**Problem statement**
Go through the data below line by line. Give only the number of lines that contain "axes".
========================
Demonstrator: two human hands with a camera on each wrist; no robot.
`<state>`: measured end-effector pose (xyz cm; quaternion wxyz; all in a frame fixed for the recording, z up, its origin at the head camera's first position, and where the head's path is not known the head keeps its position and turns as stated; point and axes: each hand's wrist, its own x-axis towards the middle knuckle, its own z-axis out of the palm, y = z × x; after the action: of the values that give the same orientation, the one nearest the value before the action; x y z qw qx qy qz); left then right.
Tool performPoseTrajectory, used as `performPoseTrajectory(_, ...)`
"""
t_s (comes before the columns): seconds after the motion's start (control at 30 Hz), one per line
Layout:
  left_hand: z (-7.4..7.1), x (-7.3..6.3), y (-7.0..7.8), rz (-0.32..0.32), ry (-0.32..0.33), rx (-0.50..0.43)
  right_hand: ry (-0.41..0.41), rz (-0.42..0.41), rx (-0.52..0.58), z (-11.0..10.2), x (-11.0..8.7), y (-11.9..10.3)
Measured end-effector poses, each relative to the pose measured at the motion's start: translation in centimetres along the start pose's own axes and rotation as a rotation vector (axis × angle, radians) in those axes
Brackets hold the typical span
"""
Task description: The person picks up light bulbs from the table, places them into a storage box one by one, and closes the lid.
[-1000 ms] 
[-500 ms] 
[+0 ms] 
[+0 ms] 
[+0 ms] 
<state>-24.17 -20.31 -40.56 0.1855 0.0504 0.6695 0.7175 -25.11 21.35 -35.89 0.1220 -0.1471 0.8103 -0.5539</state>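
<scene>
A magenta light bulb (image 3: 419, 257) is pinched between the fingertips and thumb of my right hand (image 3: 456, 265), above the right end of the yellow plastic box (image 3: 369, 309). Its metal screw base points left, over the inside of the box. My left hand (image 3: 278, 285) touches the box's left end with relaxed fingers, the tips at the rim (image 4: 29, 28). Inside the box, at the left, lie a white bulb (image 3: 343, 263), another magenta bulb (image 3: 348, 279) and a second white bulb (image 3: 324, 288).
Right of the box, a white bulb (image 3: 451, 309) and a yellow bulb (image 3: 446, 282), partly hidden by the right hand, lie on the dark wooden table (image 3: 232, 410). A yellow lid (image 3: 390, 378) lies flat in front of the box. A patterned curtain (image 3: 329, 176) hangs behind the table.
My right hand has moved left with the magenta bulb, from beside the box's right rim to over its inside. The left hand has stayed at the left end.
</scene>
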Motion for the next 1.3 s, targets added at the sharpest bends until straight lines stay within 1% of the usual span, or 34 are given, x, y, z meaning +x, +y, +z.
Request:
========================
**Answer for the task**
2